About This Parkinson Disease Study in Orlando

This is a Phase 2 study in people with Parkinson's disease who experience motor fluctuations while taking levodopa. The study will evaluate how effective two different doses of the study drug AP-472 are when added to levodopa treatment, compared with a placebo. The study will last about 12 weeks. Participants will be randomly assigned to receive one of the two doses of AP-472 or a placebo. Neither the participants nor the study staff will know which treatment is given. The study includes a screening period, a 4-week period during which Parkinson's medications must remain stable, and an 8-week treatment period. During the treatment period, limited adjustments to levodopa are allowed if needed.
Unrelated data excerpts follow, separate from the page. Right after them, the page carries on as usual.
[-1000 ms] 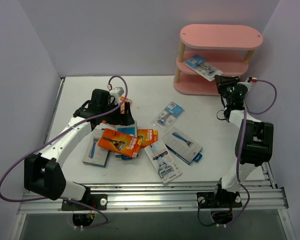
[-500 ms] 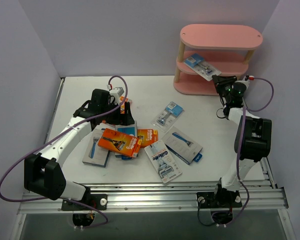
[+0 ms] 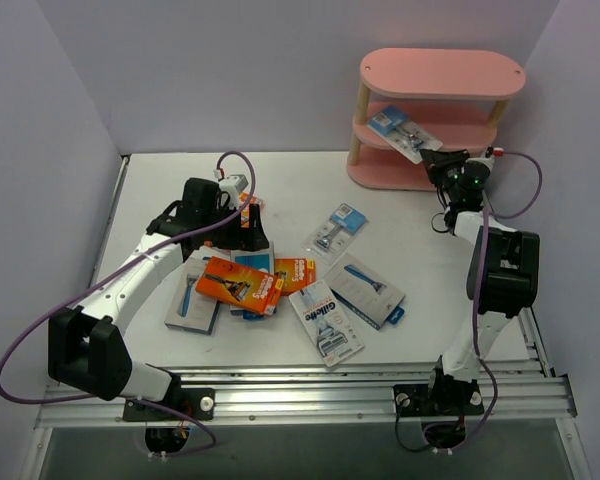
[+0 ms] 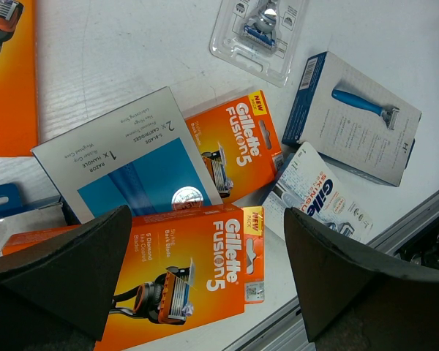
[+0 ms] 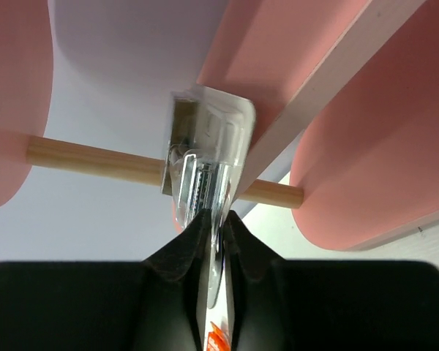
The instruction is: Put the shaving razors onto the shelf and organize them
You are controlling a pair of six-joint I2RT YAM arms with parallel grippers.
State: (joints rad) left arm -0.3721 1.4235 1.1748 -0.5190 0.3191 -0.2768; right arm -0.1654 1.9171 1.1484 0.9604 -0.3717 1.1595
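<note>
We see the right gripper [image 5: 216, 216] pinching a blister card [image 5: 205, 150] that reaches ahead onto the shelf's [image 3: 442, 75] middle board; the left gripper [image 4: 206, 219] is spread wide over the orange boxes [image 4: 194, 274].

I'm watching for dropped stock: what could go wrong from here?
1. The right gripper pinches the blister pack by one edge at the middle tier of the shelf. The pack's near end seems to overhang, so it may tip off on release.
2. The left gripper hangs open over overlapping orange boxes. Closing there could catch two at once.
</note>
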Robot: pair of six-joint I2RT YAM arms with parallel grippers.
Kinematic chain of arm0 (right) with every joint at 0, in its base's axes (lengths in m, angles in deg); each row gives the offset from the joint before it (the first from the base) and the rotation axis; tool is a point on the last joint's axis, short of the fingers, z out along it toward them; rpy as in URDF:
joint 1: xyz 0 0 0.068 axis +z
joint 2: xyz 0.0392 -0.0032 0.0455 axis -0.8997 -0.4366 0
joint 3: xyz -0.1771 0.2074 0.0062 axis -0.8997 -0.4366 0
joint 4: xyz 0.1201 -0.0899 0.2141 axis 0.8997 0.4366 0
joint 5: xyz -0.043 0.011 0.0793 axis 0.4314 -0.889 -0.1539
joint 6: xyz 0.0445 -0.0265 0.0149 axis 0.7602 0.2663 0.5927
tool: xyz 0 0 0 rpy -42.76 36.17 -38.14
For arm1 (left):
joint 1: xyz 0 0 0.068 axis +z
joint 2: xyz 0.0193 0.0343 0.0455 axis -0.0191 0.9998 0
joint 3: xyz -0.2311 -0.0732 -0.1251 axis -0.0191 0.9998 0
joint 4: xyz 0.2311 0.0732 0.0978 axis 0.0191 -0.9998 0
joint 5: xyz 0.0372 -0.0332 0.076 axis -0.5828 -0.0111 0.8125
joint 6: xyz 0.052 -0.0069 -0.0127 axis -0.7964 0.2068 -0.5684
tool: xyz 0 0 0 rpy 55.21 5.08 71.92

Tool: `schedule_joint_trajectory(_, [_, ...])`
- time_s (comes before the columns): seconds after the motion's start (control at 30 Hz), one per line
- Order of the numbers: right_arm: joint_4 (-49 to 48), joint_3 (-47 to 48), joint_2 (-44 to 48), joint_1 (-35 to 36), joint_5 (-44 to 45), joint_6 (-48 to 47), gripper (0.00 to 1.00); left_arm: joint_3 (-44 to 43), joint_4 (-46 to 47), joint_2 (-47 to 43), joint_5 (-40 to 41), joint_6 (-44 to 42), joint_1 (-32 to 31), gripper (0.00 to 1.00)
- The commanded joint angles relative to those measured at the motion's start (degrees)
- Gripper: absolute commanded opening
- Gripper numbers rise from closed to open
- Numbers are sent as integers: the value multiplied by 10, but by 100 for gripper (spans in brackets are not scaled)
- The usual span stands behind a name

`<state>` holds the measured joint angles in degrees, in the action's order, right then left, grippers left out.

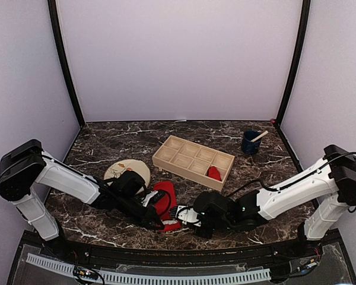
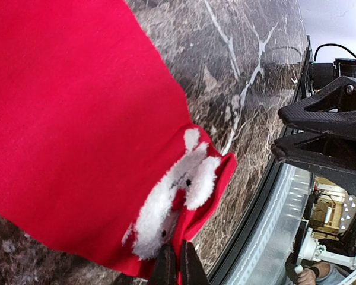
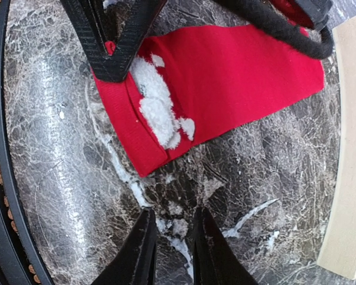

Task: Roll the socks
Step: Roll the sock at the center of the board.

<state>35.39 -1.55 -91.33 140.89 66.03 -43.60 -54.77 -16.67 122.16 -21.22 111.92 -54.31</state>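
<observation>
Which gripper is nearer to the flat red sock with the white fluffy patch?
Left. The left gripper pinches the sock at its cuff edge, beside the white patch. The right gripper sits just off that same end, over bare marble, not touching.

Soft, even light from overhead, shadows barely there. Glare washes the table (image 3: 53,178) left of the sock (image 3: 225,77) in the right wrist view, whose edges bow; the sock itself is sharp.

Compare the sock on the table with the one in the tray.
The table sock lies flat; the tray sock is a compact bundle. The table sock shows white fluff, the tray sock none visible. The left gripper pinches the table sock; the tray sock is untouched. Both red.
</observation>
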Motion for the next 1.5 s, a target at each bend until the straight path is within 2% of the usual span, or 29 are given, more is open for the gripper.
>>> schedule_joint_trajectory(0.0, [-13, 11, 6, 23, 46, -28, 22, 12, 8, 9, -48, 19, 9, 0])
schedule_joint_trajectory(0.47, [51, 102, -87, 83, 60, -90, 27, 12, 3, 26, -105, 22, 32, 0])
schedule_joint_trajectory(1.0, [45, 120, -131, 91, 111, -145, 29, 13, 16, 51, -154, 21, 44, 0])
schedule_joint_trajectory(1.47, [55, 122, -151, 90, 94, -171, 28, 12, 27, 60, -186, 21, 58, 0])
Sponsor: Appello Pharmaceuticals, Inc.

Who Can Participate

Inclusion Criteria

Participants must meet all of the following criteria to take part in the study:
Be a man or woman between 30 and 80 years of age at the time of screening.
Have a diagnosis of Parkinson's disease, confirmed using standard medical criteria, including slowness of movement and symptoms that affect one side of the body more than the other.
Have mild to moderate Parkinson's disease, defined as stage 3 or lower on the Hoehn and Yahr scale when medications are working ("ON" state).
Experience an average of at least 3 hours of OFF time per day, based on home symptom diaries, with at least 2.5 hours of OFF time each day during the baseline period.
Have a Montreal Cognitive Assessment (MoCA) score of 24 or higher at screening.
Be able to walk independently, with or without the use of a walking aid.
Be able to swallow oral medication.
Have been on a stable Parkinson's medication regimen for at least 4 weeks before screening. Medications known as MAO-B inhibitors must have been stable for at least 12 weeks.
Be taking levodopa at least four times daily (immediate- or controlled-release formulations) or three times daily (extended-release formulations such as Rytary or Crexont). Key

Exclusion Criteria

Participants cannot take part in the study if any of the following apply:
Have a form of parkinsonism that is not typical Parkinson's disease, such as secondary or atypical parkinsonism.
Have previously received, or plan to receive during the study, advanced Parkinson's therapies such as continuous levodopa or dopamine delivery systems, or Parkinson's disease-related brain surgery.
Have dyskinesias (involuntary movements) that are severe enough, in the study doctor's opinion, to interfere with participation.
Have a history of only certain types of dyskinesias (such as OFF-state, diphasic, myoclonic, or dystonic dyskinesias) without typical peak-dose dyskinesias.
Are currently taking medications that block dopamine, except for low-dose quetiapine (up to 50 mg per day) used for insomnia.
Routinely use on-demand "rescue" Parkinson's medications more than three times per week.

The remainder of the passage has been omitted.